Глава 8. Матрица: Два письма.

Интересно всё-таки получается.

Мы годами сидели по своим норам, почти не пересекаясь друг с другом, даже наоборот, — избегали друг друга, пусть и не отдавали себе в этом отчёта.

Но сегодняшний день всё поставил с ног на голову, — или, скорее, с головы на ноги.

Раньше такое случалось, когда (разумеется) Кот возвращалась из очередной своей поездки; тогда мы все собирались за этим вот столиком, пили чай или что-то ели, а она меж тем рассказывала нам о том, как прошла её поездка, где она побывала, что повидала, ну и всё в таком духе.

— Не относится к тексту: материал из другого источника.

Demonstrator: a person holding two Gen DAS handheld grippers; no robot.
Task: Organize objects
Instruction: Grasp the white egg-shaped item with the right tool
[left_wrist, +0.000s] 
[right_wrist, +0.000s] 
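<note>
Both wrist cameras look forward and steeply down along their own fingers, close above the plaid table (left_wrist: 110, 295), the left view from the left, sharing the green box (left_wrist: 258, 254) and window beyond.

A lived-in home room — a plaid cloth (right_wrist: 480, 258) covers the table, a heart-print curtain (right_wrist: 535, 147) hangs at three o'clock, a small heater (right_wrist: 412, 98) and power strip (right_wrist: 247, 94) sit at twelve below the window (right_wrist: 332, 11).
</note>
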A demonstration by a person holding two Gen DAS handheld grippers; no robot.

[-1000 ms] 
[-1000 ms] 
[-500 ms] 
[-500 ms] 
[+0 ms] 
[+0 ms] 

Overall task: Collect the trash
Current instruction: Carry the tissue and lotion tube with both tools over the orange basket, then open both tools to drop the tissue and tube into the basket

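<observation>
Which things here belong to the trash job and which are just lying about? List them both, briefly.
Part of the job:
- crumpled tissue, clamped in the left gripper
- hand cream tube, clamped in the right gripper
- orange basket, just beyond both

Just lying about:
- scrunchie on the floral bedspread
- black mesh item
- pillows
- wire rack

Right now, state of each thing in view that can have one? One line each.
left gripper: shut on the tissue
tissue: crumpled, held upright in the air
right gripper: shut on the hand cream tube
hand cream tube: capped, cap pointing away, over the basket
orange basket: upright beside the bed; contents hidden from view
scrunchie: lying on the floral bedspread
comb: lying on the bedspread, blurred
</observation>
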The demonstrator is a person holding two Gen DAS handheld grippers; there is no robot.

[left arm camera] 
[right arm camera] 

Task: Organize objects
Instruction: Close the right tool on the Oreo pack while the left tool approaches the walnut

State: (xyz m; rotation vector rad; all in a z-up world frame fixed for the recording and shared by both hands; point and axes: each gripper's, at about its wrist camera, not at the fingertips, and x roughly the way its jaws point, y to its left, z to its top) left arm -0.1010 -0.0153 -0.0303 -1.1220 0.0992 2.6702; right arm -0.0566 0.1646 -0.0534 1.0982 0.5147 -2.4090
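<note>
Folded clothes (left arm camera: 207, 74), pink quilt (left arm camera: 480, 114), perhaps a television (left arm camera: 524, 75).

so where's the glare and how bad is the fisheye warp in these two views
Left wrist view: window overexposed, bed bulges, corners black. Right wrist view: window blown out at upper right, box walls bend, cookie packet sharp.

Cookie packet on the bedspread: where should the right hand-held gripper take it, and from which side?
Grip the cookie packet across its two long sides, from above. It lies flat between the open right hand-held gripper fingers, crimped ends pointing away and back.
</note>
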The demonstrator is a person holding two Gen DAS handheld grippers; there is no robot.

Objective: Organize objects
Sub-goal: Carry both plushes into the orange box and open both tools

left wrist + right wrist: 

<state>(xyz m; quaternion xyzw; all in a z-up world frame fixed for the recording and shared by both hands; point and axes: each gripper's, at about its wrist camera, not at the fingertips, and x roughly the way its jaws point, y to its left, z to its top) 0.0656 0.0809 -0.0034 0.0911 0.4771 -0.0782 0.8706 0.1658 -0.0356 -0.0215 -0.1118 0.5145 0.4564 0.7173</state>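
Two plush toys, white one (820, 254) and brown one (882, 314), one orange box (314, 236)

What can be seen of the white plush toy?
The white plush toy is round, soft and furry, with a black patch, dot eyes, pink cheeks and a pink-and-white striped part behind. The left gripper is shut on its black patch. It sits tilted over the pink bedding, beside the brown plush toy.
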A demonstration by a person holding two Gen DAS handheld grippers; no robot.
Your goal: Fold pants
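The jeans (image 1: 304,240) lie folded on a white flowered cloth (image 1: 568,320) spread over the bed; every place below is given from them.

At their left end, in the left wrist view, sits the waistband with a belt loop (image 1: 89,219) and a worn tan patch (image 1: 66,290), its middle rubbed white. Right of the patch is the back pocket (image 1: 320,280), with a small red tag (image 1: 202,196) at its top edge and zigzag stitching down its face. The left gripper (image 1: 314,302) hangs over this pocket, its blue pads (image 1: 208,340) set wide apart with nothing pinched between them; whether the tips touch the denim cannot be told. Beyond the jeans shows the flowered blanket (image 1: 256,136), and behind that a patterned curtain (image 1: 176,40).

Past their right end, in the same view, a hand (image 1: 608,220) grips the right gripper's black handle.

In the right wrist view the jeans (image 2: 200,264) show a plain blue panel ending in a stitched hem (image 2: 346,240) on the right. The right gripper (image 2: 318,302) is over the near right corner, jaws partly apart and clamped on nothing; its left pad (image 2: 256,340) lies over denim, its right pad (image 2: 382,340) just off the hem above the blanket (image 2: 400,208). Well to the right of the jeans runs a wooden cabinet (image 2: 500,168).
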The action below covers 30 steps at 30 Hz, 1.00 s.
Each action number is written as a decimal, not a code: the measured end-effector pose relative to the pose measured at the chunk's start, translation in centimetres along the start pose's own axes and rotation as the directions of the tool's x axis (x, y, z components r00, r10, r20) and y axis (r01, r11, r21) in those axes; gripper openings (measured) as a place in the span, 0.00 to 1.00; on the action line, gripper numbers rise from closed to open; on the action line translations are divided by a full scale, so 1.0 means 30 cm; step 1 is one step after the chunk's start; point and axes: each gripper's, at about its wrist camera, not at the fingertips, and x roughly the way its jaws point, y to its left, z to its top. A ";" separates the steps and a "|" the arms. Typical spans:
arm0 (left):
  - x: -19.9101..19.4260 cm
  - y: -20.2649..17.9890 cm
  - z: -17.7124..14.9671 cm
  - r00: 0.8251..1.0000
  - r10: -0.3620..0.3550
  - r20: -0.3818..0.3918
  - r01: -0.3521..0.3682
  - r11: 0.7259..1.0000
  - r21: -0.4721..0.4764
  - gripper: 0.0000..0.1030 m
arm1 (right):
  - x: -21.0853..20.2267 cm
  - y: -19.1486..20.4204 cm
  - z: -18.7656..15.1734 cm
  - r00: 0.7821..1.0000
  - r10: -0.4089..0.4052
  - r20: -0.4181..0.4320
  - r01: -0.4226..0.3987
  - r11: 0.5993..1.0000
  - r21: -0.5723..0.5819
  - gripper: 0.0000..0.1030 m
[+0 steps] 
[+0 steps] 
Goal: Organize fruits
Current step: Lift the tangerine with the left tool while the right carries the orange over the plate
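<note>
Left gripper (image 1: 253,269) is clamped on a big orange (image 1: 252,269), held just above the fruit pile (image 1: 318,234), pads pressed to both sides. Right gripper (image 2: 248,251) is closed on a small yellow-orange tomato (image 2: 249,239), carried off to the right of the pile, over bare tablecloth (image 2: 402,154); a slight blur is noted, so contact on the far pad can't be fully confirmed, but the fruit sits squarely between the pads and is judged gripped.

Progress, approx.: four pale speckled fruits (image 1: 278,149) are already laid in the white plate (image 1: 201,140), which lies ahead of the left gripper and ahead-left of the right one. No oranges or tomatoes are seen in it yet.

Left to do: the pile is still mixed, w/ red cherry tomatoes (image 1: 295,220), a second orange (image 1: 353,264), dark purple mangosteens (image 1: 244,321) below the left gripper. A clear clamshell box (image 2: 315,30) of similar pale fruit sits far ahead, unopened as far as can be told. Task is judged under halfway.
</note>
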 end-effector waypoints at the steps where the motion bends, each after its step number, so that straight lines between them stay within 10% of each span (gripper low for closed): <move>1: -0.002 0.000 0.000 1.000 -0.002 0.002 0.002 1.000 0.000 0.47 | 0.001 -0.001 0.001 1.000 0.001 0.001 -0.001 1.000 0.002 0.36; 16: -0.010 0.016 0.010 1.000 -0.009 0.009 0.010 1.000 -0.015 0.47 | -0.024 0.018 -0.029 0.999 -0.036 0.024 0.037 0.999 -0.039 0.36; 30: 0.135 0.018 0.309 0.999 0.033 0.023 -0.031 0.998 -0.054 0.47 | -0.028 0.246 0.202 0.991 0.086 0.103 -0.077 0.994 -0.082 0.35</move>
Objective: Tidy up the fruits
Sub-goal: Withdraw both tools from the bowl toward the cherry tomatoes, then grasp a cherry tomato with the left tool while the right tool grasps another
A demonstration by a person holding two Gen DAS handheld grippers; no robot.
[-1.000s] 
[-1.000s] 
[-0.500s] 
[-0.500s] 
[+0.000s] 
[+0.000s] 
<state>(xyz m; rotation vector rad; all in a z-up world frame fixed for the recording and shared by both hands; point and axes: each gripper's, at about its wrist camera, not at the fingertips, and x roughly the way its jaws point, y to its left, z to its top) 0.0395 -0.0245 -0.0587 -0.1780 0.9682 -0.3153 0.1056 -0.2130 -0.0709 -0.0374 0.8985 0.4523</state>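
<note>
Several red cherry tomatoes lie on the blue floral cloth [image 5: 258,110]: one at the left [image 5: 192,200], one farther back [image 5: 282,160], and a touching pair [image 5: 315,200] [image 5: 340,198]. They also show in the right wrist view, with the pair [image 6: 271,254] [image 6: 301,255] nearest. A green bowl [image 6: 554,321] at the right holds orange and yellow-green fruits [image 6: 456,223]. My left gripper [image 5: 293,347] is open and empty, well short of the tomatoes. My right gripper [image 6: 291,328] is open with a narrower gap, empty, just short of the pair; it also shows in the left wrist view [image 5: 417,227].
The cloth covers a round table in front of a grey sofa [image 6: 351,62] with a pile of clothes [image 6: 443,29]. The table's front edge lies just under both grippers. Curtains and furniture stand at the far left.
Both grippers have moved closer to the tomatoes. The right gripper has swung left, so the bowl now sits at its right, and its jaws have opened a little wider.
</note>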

Сегодня… Конечно, можно сказать, что Кот вернулась — пусть и ненадолго, но всё же. Вернулась, пообщалась с нами и снова уехала? Но отчего тогда осталось это чувство?

Нам не хотелось расходиться по углам. Нам хотелось снова и снова пить и есть вместе. Наверное, мы думали, что так нам удастся сохранить воспоминания об этом дне. И о Коте: словно она и не пропадала, словно она до сих пор где-то тут; может, вышла ненадолго, и совсем скоро снова войдёт в эти комнаты, и мы снова будем пить чай или просто болтать, сидя на подушках…

Или же тому было другое объяснение? За обедом всем нам было как-то невесело, но теперь у меня возникло ощущение, что кто-то перевёл часы обратно на утреннее чаепитие. Разве что Лохматый нацепил какой-то мешковатый свитер, и не было красно-клетчатой рубашки, которая так разозлила меня утром.

Как будто мы можем спокойно чаёвничать и без Кота. Как будто жизнь продолжается. Как будто ничего не случилось, и даже наоборот: вроде как она нас проведала и нам сразу стало лучше. Легче дышать.

И почему тогда я чувствую себя предателем?

Куда ходил Лохматый? Зачем его туда понесло? Чего ему на балконе не сиделось?